Supplied data:
═══
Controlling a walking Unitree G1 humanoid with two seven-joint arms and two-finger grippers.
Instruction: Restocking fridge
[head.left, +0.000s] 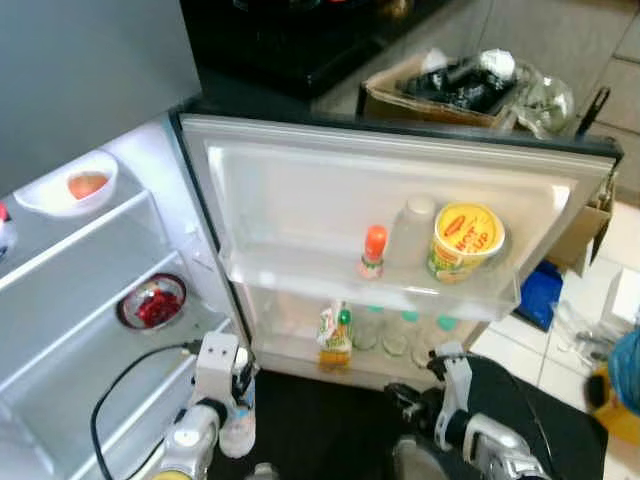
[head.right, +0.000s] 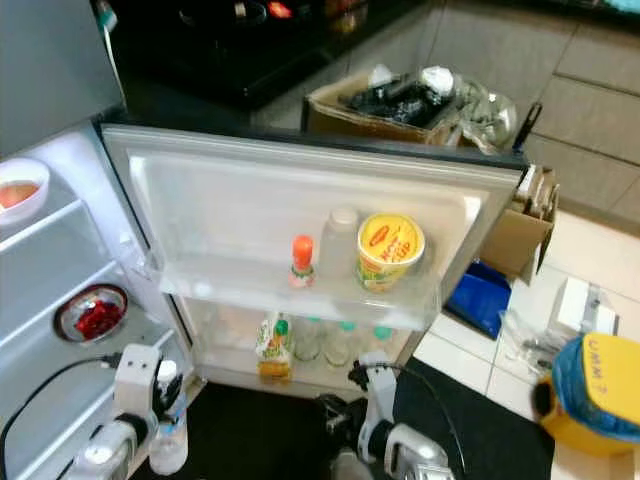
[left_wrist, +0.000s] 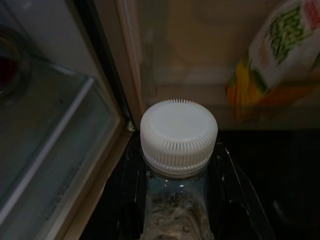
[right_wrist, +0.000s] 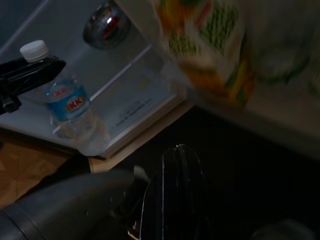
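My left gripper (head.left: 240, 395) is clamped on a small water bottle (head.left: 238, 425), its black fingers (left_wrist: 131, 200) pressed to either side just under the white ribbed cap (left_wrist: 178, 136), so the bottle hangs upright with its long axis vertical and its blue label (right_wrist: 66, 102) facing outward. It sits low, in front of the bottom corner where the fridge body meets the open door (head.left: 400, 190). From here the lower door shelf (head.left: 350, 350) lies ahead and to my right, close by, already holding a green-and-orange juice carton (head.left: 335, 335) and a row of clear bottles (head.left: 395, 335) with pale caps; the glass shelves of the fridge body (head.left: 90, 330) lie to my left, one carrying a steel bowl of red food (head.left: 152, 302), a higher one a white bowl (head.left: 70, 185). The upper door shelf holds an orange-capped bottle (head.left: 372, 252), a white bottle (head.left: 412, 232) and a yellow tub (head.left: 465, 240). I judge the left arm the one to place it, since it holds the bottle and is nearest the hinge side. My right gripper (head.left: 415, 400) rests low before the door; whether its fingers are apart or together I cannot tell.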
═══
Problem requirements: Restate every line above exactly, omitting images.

Answer:
Controlling a walking Unitree G1 humanoid with two seven-joint arms and two-finger grippers.
Instruction: Restocking fridge
[head.left, +0.000s] 
[head.right, +0.000s] 
[left_wrist, +0.000s] 
[right_wrist, +0.000s] 
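My left gripper (head.left: 240, 395) is clamped on a small water bottle (head.left: 238, 425), its black fingers (left_wrist: 131, 200) pressed to either side just under the white ribbed cap (left_wrist: 178, 136), so the bottle hangs upright with its long axis vertical and its blue label (right_wrist: 66, 102) facing outward. It sits low, in front of the bottom corner where the fridge body meets the open door (head.left: 400, 190). From here the lower door shelf (head.left: 350, 350) lies ahead and to my right, close by, already holding a green-and-orange juice carton (head.left: 335, 335) and a row of clear bottles (head.left: 395, 335) with pale caps; the glass shelves of the fridge body (head.left: 90, 330) lie to my left, one carrying a steel bowl of red food (head.left: 152, 302), a higher one a white bowl (head.left: 70, 185). The upper door shelf holds an orange-capped bottle (head.left: 372, 252), a white bottle (head.left: 412, 232) and a yellow tub (head.left: 465, 240). I judge the left arm the one to place it, since it holds the bottle and is nearest the hinge side. My right gripper (head.left: 415, 400) rests low before the door; whether its fingers are apart or together I cannot tell.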

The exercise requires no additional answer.